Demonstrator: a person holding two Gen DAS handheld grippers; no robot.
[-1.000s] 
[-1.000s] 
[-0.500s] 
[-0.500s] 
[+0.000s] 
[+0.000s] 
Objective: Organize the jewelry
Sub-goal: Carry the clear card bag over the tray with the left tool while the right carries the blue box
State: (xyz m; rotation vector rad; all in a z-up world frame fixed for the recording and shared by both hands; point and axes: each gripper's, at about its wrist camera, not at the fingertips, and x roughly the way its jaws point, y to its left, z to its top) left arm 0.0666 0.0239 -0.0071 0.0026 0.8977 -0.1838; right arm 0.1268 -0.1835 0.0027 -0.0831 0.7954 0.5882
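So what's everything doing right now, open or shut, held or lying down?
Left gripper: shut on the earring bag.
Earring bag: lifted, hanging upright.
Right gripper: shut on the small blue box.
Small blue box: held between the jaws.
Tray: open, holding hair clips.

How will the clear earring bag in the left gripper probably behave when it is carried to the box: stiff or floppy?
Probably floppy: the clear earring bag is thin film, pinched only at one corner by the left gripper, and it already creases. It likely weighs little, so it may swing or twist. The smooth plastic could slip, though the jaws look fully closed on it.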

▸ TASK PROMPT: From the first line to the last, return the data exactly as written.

▸ TASK RESULT:
Demonstrator: a person holding two Gen DAS handheld grippers; no robot.
[-1.000s] 
[-1.000s] 
[-0.500s] 
[-0.500s] 
[+0.000s] 
[+0.000s] 
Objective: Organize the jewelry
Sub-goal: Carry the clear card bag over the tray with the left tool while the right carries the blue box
State: (xyz m; rotation vector rad; all in a z-up world frame fixed for the recording and shared by both hands; point and axes: each gripper's, at about its wrist camera, not at the fingertips, and x roughly the way its jaws point, y to its left, z to its top) left arm 0.0666 0.0239 -0.0071 0.0026 0.8977 -0.1838; right arm 0.1268 -0.1835 0.0027 -0.0831 0.7954 0.5882
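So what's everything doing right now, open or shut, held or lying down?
Left gripper: shut on the earring bag.
Earring bag: lifted, hanging upright.
Right gripper: shut on the small blue box.
Small blue box: held between the jaws.
Tray: open, holding hair clips.

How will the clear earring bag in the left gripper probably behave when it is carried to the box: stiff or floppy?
Probably floppy: the clear earring bag is thin film, pinched only at one corner by the left gripper, and it already creases. It likely weighs little, so it may swing or twist. The smooth plastic could slip, though the jaws look fully closed on it.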

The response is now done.